— Your task —
Restate the whole of the data verbatim, omitting nothing.

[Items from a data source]
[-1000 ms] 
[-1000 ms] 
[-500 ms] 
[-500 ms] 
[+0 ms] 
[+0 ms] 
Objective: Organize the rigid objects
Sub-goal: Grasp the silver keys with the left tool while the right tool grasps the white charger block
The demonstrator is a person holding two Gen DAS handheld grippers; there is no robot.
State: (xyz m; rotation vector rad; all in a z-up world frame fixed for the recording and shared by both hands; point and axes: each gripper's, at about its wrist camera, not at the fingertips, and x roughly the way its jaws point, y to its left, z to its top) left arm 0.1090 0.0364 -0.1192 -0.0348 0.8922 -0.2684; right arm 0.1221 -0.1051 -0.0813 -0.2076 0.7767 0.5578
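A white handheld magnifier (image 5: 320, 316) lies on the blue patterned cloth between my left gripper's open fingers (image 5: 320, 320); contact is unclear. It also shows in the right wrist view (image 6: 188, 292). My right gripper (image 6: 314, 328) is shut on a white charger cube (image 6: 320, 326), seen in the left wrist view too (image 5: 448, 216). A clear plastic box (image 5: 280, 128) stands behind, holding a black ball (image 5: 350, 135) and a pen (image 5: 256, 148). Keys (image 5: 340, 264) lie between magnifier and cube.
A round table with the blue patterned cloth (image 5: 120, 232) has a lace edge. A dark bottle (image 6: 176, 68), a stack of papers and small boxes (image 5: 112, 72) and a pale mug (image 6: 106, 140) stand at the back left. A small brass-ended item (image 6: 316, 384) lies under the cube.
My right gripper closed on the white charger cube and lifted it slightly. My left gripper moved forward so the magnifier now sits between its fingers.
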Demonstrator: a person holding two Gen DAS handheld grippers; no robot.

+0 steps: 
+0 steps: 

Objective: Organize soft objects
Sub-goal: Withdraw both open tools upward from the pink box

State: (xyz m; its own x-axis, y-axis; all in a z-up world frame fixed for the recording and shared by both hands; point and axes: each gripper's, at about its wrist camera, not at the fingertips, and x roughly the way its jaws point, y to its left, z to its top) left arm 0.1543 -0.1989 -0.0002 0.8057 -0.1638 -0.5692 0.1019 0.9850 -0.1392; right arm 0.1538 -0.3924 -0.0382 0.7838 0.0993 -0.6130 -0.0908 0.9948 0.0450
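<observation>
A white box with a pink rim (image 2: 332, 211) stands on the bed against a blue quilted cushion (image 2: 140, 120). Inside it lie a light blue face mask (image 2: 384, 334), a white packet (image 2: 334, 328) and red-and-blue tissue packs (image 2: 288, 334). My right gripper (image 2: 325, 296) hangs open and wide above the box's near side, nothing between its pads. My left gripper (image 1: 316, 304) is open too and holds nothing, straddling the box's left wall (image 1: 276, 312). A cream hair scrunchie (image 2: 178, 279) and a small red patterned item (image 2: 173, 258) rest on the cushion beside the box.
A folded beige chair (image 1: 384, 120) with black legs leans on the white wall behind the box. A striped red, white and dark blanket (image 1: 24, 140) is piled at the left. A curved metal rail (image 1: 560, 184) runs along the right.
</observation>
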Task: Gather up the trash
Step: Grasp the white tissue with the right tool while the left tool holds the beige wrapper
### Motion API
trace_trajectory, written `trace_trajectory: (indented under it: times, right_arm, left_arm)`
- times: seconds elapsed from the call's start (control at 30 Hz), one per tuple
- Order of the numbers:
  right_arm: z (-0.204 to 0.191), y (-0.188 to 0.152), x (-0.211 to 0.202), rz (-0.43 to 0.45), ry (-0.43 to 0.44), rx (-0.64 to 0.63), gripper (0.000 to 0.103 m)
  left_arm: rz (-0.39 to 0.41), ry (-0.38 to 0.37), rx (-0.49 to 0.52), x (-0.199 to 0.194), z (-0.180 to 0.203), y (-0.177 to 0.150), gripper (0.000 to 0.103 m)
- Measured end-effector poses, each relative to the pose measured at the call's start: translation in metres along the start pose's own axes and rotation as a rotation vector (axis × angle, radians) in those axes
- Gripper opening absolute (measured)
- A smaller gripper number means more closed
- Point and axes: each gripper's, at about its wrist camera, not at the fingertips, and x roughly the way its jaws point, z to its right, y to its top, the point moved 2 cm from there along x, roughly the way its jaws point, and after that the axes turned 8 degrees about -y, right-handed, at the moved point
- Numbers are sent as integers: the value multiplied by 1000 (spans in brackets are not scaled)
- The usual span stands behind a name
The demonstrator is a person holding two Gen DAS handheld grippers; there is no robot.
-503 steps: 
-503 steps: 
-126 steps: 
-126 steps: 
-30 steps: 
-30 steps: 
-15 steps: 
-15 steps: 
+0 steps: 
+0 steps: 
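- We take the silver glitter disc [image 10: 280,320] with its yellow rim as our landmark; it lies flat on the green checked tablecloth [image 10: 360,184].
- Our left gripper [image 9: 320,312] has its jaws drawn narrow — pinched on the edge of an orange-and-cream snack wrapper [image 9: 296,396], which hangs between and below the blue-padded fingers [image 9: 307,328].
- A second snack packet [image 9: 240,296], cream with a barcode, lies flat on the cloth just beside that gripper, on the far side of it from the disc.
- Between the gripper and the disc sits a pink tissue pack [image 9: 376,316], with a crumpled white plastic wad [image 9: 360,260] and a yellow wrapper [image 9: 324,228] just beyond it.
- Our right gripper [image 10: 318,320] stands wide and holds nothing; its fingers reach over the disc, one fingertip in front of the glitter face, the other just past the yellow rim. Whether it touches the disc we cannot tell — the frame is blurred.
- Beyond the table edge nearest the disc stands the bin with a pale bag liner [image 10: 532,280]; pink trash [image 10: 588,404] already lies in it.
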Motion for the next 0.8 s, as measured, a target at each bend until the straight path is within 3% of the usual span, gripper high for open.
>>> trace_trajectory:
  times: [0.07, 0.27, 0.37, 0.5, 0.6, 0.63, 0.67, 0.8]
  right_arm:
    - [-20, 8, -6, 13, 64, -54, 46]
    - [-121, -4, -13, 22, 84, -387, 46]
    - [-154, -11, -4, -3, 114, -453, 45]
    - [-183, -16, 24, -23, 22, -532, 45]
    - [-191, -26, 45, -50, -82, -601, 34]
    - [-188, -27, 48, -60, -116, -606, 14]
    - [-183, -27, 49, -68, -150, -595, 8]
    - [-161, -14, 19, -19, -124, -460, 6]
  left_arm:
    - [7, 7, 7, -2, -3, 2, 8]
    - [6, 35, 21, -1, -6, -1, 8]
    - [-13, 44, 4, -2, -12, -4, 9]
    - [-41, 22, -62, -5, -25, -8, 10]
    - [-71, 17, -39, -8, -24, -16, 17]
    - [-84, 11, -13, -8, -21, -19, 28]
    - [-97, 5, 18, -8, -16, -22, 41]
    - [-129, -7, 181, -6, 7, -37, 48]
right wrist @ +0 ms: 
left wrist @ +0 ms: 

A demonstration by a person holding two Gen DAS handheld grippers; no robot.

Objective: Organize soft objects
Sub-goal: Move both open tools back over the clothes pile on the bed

— Answer to this task —
[-1000 ms] 
[-1000 ms] 
[-500 ms] 
[-500 ms] 
[+0 ms] 
[+0 ms] 
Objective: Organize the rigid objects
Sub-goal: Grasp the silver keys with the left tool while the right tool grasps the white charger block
The demonstrator is a person holding two Gen DAS handheld grippers; there is no robot.
State: (xyz m; rotation vector rad; all in a z-up world frame fixed for the recording and shared by both hands; point and axes: each gripper's, at about its wrist camera, not at the fingertips, and x roughly the way its jaws point, y to its left, z to its top) left arm 0.1090 0.0364 -0.1192 -0.0348 0.8922 -0.2684; right arm 0.1221 -0.1051 -0.0813 -0.2076 0.7767 0.5578
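A white handheld magnifier (image 5: 320, 316) lies on the blue patterned cloth between my left gripper's open fingers (image 5: 320, 320); contact is unclear. It also shows in the right wrist view (image 6: 188, 292). My right gripper (image 6: 314, 328) is shut on a white charger cube (image 6: 320, 326), seen in the left wrist view too (image 5: 448, 216). A clear plastic box (image 5: 280, 128) stands behind, holding a black ball (image 5: 350, 135) and a pen (image 5: 256, 148). Keys (image 5: 340, 264) lie between magnifier and cube.
A round table with the blue patterned cloth (image 5: 120, 232) has a lace edge. A dark bottle (image 6: 176, 68), a stack of papers and small boxes (image 5: 112, 72) and a pale mug (image 6: 106, 140) stand at the back left. A small brass-ended item (image 6: 316, 384) lies under the cube.
My right gripper closed on the white charger cube and lifted it slightly. My left gripper moved forward so the magnifier now sits between its fingers.
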Demonstrator: a person holding two Gen DAS handheld grippers; no robot.

+0 steps: 
+0 steps: 

Objective: Organize soft objects
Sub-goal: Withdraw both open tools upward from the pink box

State: (xyz m; its own x-axis, y-axis; all in a z-up world frame fixed for the recording and shared by both hands; point and axes: each gripper's, at about its wrist camera, not at the fingertips, and x roughly the way its jaws point, y to its left, z to its top) left arm 0.1543 -0.1989 -0.0002 0.8057 -0.1638 -0.5692 0.1019 0.9850 -0.1392; right arm 0.1538 -0.3924 -0.0382 0.7838 0.0993 -0.6130 -0.0908 0.9948 0.0450
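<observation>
A white box with a pink rim (image 2: 332, 211) stands on the bed against a blue quilted cushion (image 2: 140, 120). Inside it lie a light blue face mask (image 2: 384, 334), a white packet (image 2: 334, 328) and red-and-blue tissue packs (image 2: 288, 334). My right gripper (image 2: 325, 296) hangs open and wide above the box's near side, nothing between its pads. My left gripper (image 1: 316, 304) is open too and holds nothing, straddling the box's left wall (image 1: 276, 312). A cream hair scrunchie (image 2: 178, 279) and a small red patterned item (image 2: 173, 258) rest on the cushion beside the box.
A folded beige chair (image 1: 384, 120) with black legs leans on the white wall behind the box. A striped red, white and dark blanket (image 1: 24, 140) is piled at the left. A curved metal rail (image 1: 560, 184) runs along the right.
</observation>
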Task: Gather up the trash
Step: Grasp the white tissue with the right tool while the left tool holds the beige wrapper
### Motion API
trace_trajectory, written `trace_trajectory: (indented under it: times, right_arm, left_arm)`
- times: seconds elapsed from the call's start (control at 30 Hz), one per tuple
- Order of the numbers:
  right_arm: z (-0.204 to 0.191), y (-0.188 to 0.152), x (-0.211 to 0.202), rz (-0.43 to 0.45), ry (-0.43 to 0.44), rx (-0.64 to 0.63), gripper (0.000 to 0.103 m)
  left_arm: rz (-0.39 to 0.41), ry (-0.38 to 0.37), rx (-0.49 to 0.52), x (-0.199 to 0.194), z (-0.180 to 0.203), y (-0.177 to 0.150), gripper (0.000 to 0.103 m)
- Measured end-effector poses, each relative to the pose measured at the call's start: translation in metres along the start pose's own axes and rotation as a rotation vector (axis × angle, radians) in those axes
- Gripper opening absolute (measured)
- A smaller gripper number means more closed
- Point and axes: each gripper's, at about its wrist camera, not at the fingertips, and x roughly the way its jaws point, z to its right, y to its top, the point moved 2 cm from there along x, roughly the way its jaws point, and after that the axes turned 8 degrees about -y, right-handed, at the moved point
- Numbers are sent as integers: the value multiplied by 1000 (spans in brackets are not scaled)
- The usual span stands behind a name
The demonstrator is a person holding two Gen DAS handheld grippers; there is no robot.
-503 steps: 
-503 steps: 
-126 steps: 
-126 steps: 
-30 steps: 
-30 steps: 
-15 steps: 
-15 steps: 
+0 steps: 
+0 steps: 
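- We take the silver glitter disc [image 10: 280,320] with its yellow rim as our landmark; it lies flat on the green checked tablecloth [image 10: 360,184].
- Our left gripper [image 9: 320,312] has its jaws drawn narrow — pinched on the edge of an orange-and-cream snack wrapper [image 9: 296,396], which hangs between and below the blue-padded fingers [image 9: 307,328].
- A second snack packet [image 9: 240,296], cream with a barcode, lies flat on the cloth just beside that gripper, on the far side of it from the disc.
- Between the gripper and the disc sits a pink tissue pack [image 9: 376,316], with a crumpled white plastic wad [image 9: 360,260] and a yellow wrapper [image 9: 324,228] just beyond it.
- Our right gripper [image 10: 318,320] stands wide and holds nothing; its fingers reach over the disc, one fingertip in front of the glitter face, the other just past the yellow rim. Whether it touches the disc we cannot tell — the frame is blurred.
- Beyond the table edge nearest the disc stands the bin with a pale bag liner [image 10: 532,280]; pink trash [image 10: 588,404] already lies in it.
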Motion for the next 0.8 s, as measured, a target at each bend until the straight path is within 3% of the usual span, gripper high for open.
>>> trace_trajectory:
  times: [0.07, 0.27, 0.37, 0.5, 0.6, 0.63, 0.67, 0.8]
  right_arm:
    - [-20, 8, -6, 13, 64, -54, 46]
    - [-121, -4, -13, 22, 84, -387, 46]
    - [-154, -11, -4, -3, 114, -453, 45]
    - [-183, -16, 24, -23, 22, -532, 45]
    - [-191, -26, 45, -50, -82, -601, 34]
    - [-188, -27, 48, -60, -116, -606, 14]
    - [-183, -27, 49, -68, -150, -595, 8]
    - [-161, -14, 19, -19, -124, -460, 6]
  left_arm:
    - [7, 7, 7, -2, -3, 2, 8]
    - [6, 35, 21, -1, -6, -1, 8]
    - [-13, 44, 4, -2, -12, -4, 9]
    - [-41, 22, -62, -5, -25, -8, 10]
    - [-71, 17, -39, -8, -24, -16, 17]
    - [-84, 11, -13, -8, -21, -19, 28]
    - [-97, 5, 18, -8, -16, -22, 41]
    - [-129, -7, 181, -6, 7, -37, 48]
right wrist @ +0 ms: 
left wrist @ +0 ms: 

A demonstration by a person holding two Gen DAS handheld grippers; no robot.

Objective: Organize soft objects
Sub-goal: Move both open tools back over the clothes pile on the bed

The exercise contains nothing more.